Israeli guns broke the initial attack by destroying several Syrian tanks, but bitter fighting continued for three days. In raids that could be seen and heard from Damascus, Israeli jets bombed and strafed two large military camps in the capital's outskirts. Israel lost one plane but claimed five Syrian MIGs shot down in swirling dogfights. Finally, Israeli armor roared into Syria, overran six positions, knocked out 20 tanks and took 38 prisoners. At week's end, Syria admitted 81 dead and 143 wounded. Israel said that it lost eleven killed and 34 wounded.
Minimum Demands. One near casualty of the fighting was an Alitalia DC-8 with 103 passengers and crew aboard that landed safely in Beirut after it was hit in one wing by a rocket or cannon shell while flying at 31,000 feet over Damascus. The airlines incident dramatized the fact that the situation in the Middle East has become so deadly that both sides need to soberly reconsider their positions. In Israel, at least, a reassessment appears to be under way. The Israelis said nothing about the U.S. proposals, but Premier Golda Meir summoned Ambassador Yitzhak Rabin home from Washington for a Cabinet meeting. In the past, Israel has stuck to the demand for face-to-face talks and a binding peace agreement before it would be willing to consider withdrawal from Arab territory. But many Israelis, including important members of the government, now agree that the time has come to formulate a bargaining position that would state the minimums rather than the maximums that Israel could settle for.
As for Nasser, who may be more reasonable about the U.S. proposals in private than in public, he faces a situation in which he must either seek an accommodation with his Israeli enemies or fall further into dependency on the Soviets. Nasser is not likely to commit himself before he tests the Moscow winds. He plans to fly this month to the Soviet Union, where he will have talks with Party Secretary Leonid Brezhnev as well as Premier Aleksei Kosygin, Foreign Secretary Andrei Gromyko and Marshal Andrei Grechko, the Soviet Defense Minister.

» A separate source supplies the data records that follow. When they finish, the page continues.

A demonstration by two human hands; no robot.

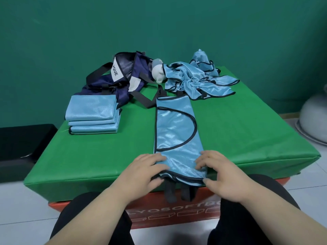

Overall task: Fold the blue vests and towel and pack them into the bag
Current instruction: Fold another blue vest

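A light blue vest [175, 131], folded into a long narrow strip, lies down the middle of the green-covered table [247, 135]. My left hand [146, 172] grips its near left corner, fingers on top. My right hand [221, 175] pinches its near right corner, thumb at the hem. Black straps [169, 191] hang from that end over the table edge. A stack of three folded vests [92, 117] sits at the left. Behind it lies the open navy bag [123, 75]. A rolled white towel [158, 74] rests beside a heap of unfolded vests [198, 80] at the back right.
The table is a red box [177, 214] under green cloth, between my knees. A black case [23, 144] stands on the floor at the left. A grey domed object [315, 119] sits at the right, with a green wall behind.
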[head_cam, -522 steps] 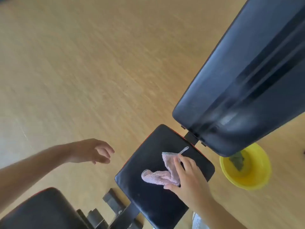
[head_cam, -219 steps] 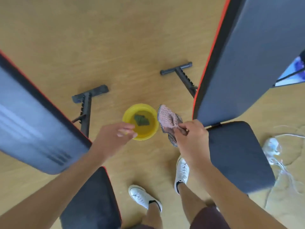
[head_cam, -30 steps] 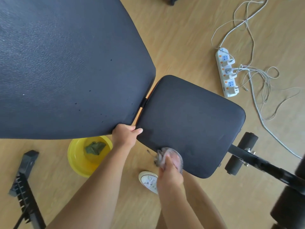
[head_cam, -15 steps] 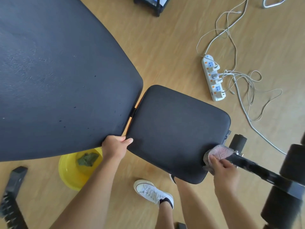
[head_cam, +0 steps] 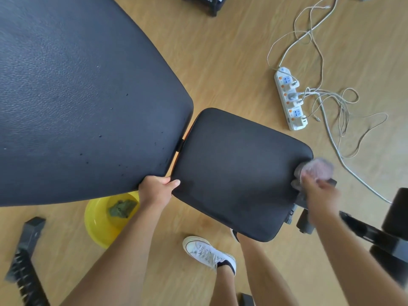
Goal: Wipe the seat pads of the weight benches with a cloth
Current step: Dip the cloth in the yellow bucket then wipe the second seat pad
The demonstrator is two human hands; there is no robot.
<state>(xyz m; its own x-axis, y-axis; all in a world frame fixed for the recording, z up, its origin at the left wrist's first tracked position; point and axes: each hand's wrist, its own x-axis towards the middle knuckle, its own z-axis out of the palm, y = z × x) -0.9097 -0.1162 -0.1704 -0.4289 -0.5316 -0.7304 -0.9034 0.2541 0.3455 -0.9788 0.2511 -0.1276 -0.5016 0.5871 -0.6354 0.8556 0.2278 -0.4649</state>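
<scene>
A black seat pad [head_cam: 238, 171] fills the middle of the view, joined at its left to a large black backrest [head_cam: 77, 96]. My right hand [head_cam: 320, 193] holds a pink cloth [head_cam: 315, 171] against the pad's far right edge; both are motion-blurred. My left hand [head_cam: 155, 191] grips the seat pad's near left corner, just under the backrest edge.
A yellow basin [head_cam: 103, 226] with a green rag [head_cam: 122, 208] sits on the wooden floor below the backrest. A white power strip [head_cam: 290, 99] with tangled cables lies at the upper right. The bench's black frame and foam roller [head_cam: 395, 219] stand at the right. My white shoe [head_cam: 206, 253] is below the pad.
My right hand has swept the cloth along the pad's near edge to the right, then up the right edge toward the far corner. The left hand has kept its hold.
</scene>
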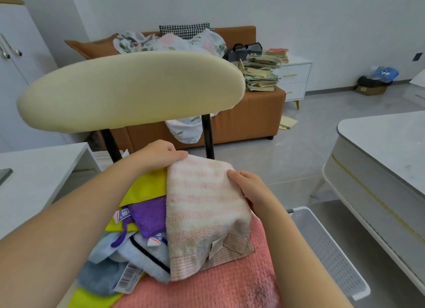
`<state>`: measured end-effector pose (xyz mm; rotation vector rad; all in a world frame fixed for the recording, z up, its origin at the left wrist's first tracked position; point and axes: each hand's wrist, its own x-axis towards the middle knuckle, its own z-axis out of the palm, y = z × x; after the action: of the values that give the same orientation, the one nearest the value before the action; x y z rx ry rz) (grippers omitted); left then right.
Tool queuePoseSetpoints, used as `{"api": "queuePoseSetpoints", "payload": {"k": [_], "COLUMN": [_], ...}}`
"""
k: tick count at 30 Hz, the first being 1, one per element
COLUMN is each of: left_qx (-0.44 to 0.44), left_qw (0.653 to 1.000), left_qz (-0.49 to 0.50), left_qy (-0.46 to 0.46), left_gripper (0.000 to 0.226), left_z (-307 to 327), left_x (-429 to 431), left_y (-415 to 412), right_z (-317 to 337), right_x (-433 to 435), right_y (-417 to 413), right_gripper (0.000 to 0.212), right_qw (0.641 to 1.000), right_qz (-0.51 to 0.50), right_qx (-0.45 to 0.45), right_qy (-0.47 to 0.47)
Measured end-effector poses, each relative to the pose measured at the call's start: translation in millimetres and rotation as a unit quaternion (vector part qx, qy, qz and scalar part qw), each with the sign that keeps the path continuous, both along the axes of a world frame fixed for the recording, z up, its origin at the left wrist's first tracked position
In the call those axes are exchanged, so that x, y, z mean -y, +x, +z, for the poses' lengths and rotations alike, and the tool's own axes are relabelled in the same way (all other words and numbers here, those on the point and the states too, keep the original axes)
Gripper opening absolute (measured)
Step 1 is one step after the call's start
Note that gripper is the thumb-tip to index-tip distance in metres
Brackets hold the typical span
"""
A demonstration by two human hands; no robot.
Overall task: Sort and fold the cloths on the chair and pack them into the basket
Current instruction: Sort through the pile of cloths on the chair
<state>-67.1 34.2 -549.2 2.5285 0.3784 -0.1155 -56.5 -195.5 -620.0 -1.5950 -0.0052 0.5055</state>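
While hands pinch striped towel, cloths cover chair; sofa behind.

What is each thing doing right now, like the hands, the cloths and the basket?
Striped towel: folded over, lying on the pink towel.
Left hand: pinches the striped towel's far corner.
Right hand: grips the striped towel's right edge.
Pink towel: spread out underneath.
Purple cloth: loose, not folded.
Blue towel: crumpled, not folded.
Basket: beside the chair, no cloth showing inside.
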Motion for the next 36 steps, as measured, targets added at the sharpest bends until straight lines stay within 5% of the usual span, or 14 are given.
{"api": "queuePoseSetpoints", "payload": {"k": [3, 11, 16, 24, 29, 33, 36], "left_qx": [0.012, 0.254, 0.3, 0.354, 0.357, 0.362, 0.369], "left_qw": [1.0, 0.965, 0.946, 0.909, 0.889, 0.876, 0.879], "left_qz": [-0.014, -0.054, -0.122, -0.2, -0.255, -0.273, -0.261], "left_qy": [-0.005, -0.019, 0.021, 0.086, 0.133, 0.166, 0.154], "left_gripper": [0.028, 0.012, 0.013, 0.014, 0.017, 0.019, 0.022], "left_z": [8.2, 36.2, 72.3, 126.2, 150.8, 165.7, 177.8], "left_x": [2.7, 19.5, 29.3, 30.7, 24.9, 22.9, 22.4], "left_y": [-1.8, -47.7, -90.2, -151.8, -179.9, -196.7, -208.9], "right_z": [-0.6, 11.8, 44.6, 127.4, 165.9, 199.4, 222.1], "right_x": [-0.4, 4.5, 19.7, 51.6, 63.8, 66.9, 66.1], "right_y": [0.0, -18.8, -45.7, -77.9, -96.0, -110.2, -120.1], "right_gripper": [0.024, 0.031, 0.014, 0.009, 0.011, 0.013, 0.013], "right_qw": [1.0, 0.987, 0.969, 0.926, 0.88, 0.84, 0.844], "right_qz": [0.006, -0.033, -0.013, 0.062, 0.12, 0.157, 0.171], "right_qx": [0.001, 0.091, 0.171, 0.363, 0.453, 0.493, 0.487], "right_qy": [0.014, 0.129, 0.18, 0.079, -0.081, -0.164, -0.148]}}
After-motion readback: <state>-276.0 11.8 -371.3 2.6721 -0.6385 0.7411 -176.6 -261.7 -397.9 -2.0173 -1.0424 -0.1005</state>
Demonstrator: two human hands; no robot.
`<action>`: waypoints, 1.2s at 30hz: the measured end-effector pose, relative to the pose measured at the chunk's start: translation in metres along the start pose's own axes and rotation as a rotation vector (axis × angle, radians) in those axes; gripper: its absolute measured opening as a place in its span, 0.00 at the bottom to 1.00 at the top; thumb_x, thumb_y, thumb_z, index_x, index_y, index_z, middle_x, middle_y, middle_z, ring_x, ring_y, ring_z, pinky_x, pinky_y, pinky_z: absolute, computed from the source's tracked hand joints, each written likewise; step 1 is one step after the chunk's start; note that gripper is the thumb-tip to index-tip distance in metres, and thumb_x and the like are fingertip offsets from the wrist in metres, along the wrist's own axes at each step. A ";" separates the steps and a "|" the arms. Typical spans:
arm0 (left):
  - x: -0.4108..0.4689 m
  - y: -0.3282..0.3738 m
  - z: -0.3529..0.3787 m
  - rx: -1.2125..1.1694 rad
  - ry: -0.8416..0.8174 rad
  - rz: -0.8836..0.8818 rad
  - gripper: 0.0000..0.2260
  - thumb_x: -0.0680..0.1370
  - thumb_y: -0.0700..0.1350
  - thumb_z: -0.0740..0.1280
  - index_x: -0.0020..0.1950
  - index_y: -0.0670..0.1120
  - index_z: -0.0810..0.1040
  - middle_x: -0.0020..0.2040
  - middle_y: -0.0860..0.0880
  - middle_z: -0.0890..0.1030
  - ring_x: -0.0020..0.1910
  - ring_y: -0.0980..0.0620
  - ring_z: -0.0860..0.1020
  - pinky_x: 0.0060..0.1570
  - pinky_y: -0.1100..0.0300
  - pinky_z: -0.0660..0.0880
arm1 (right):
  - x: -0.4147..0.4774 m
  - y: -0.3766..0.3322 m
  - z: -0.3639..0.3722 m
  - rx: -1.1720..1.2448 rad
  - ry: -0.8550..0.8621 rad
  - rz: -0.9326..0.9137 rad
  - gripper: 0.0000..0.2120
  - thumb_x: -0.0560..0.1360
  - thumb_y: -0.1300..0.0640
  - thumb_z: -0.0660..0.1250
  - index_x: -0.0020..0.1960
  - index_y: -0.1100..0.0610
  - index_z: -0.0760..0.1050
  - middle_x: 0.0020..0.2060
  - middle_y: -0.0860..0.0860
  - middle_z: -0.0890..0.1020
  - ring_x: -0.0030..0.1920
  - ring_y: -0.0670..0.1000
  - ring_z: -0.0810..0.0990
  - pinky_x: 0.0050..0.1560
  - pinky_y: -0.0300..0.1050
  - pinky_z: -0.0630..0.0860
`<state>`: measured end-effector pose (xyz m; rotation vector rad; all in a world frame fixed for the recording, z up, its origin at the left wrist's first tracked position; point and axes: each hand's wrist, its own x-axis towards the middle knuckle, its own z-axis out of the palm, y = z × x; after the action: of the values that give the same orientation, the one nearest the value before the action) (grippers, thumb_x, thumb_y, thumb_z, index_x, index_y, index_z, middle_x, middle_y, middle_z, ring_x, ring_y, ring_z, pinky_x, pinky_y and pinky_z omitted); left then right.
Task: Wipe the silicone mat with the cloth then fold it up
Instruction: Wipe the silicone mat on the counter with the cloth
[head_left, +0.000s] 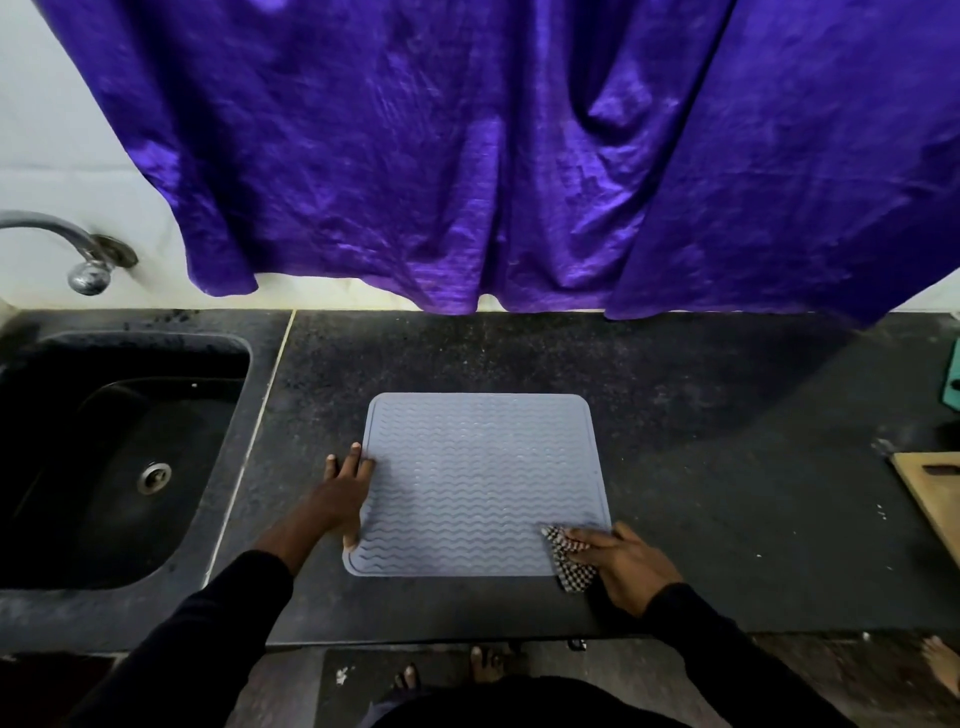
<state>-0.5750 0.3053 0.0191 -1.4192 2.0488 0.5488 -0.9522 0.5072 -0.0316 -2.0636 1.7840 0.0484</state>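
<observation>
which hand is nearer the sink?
Left. The left hand rests on the mat's left edge, on the side toward the sink. The right hand is at the mat's near right corner, pressing the cloth.

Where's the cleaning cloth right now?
The checkered cloth sits under the right hand at the near right corner of the grey silicone mat, on the dark counter.

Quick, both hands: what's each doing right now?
Left hand: open, flat on the silicone mat edge.
Right hand: closed grip on the cloth.
</observation>
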 end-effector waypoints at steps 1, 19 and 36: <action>-0.001 0.001 -0.001 0.012 0.000 0.002 0.55 0.70 0.44 0.78 0.79 0.37 0.38 0.79 0.35 0.36 0.78 0.33 0.38 0.76 0.41 0.47 | -0.002 0.005 -0.002 -0.022 -0.031 0.019 0.30 0.65 0.62 0.65 0.61 0.35 0.75 0.67 0.33 0.72 0.55 0.59 0.80 0.53 0.46 0.80; 0.019 -0.015 0.012 0.002 0.069 -0.025 0.48 0.73 0.44 0.74 0.81 0.47 0.42 0.81 0.44 0.38 0.79 0.33 0.42 0.73 0.36 0.61 | 0.030 -0.016 -0.081 0.101 0.245 -0.058 0.22 0.73 0.64 0.66 0.59 0.41 0.80 0.67 0.40 0.75 0.50 0.50 0.73 0.50 0.44 0.76; -0.082 0.087 -0.070 -2.047 0.141 0.455 0.20 0.74 0.39 0.71 0.65 0.39 0.74 0.58 0.37 0.81 0.55 0.40 0.82 0.54 0.44 0.81 | 0.089 -0.152 -0.182 0.637 0.360 -0.367 0.39 0.70 0.65 0.73 0.73 0.41 0.61 0.67 0.42 0.70 0.68 0.41 0.68 0.67 0.40 0.68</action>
<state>-0.6511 0.3489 0.1265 -1.6151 1.3884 3.3154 -0.8346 0.3788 0.1523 -1.9369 1.3113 -0.9213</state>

Hope in Danger. So far, the Soviet reaction to the U.S. initiative is uncertain. Rogers reported only that Russian Ambassador Anatoly Dobrynin, who was summoned to the State Department for a briefing, listened "politely and thoughtfully." But in Paris last week, where he was conferring on the Middle East with French officials, Deputy Foreign Secretary Vladimir Vinogradov was asked if peace was any closer. "Everybody hopes so," said the Soviet diplomat, "including us."
In the past, many Western diplomats have suspected that the Soviets have been content with chaotic conditions in the Middle East, since the absence of peace binds the Arabs to the Russian cause and alienates the Arab world from the U.S. Yet the perils of the heightened crisis are so evident that one of the best hopes for peace may well be a growing Soviet awareness that the present situation is too dangerous for Russia's own interest.